Knowing that my multithreaded code never shares file stream objects between threads except stdout/stdin/stderr, I modified all the stdio calls which operated on the session->out object to use the ${foo}_unlocked() version where available. I also changed the stream locking scheme with __setlocking() to "by caller" which means no locking will be done with functions that didnt have an _unlocked() counterpart (fprintf for example).
Below are the results of this change, pop00 is running the module with no implicit locking in glibc and pop01 the previous version with the default locking behavior. I did not change any other stdio calls (like the ones that operate with the courierpop3dsizelist file for example).

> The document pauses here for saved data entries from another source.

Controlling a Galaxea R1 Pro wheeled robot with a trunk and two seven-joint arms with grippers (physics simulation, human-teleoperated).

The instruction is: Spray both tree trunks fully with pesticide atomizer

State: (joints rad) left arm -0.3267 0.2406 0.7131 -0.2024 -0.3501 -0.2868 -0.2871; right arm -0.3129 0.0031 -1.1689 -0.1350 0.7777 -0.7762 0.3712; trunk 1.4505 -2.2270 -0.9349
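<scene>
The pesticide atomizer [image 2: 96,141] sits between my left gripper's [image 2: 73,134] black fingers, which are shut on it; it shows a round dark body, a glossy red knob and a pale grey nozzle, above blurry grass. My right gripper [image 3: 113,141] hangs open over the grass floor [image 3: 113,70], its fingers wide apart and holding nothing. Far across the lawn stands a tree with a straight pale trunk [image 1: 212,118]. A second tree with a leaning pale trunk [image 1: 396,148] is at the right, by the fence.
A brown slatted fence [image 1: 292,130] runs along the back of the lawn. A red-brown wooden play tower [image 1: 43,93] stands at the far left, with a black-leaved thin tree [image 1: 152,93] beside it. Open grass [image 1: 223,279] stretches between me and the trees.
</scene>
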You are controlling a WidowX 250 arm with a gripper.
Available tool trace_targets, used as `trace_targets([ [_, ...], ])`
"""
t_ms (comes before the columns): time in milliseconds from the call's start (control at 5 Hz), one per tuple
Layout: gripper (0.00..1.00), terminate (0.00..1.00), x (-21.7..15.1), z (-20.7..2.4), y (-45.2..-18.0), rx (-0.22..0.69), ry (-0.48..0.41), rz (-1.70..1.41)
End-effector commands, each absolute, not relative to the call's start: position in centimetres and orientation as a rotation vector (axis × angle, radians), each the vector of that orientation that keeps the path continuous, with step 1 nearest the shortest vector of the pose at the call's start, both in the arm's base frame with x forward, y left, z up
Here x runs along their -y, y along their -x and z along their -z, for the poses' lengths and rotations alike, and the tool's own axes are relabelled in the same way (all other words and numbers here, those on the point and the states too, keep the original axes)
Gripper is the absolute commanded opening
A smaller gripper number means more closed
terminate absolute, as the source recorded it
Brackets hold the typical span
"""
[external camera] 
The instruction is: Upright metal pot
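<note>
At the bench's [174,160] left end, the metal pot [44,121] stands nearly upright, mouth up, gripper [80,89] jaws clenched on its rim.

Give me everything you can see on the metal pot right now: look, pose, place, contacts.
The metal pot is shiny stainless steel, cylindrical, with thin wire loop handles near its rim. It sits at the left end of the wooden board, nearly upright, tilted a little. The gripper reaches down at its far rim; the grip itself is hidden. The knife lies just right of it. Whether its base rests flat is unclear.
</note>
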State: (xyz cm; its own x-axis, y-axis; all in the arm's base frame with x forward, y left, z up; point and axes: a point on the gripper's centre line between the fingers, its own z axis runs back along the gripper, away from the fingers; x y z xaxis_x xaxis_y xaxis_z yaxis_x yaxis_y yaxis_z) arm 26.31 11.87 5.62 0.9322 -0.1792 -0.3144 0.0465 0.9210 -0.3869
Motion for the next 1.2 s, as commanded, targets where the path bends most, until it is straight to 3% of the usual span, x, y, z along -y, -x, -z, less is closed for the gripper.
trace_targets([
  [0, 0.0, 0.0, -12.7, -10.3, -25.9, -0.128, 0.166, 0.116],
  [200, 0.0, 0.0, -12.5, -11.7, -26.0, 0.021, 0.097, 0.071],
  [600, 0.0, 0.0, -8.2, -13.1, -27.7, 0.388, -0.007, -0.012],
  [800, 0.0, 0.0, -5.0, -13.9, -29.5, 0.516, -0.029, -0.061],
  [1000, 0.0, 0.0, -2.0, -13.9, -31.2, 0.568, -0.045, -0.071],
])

Note this is during an extremely low load period (sunday morning), The change has made the user cpu line on pop00 practically shadow the system cpu line. I will post updated graphs on monday which is the highest load period, so far the change appears to have a dramatic effect on user cpu utilization.
Also note these pop servers are behind LVS configured to distribute the connections evenly across the two servers, before the change their cpu utilization was practically identical.
pop00 |
pop01 |
Now, the interesting question is, how much GNU/Linux software is paying the penalty of implicit stdio locking where it is utterly useless? For those of you who use getc/fgetc/getchar with the blind assumption that it is optimized, macroified, or otherwise magically efficient, think again.... we aint in libc5 anymore.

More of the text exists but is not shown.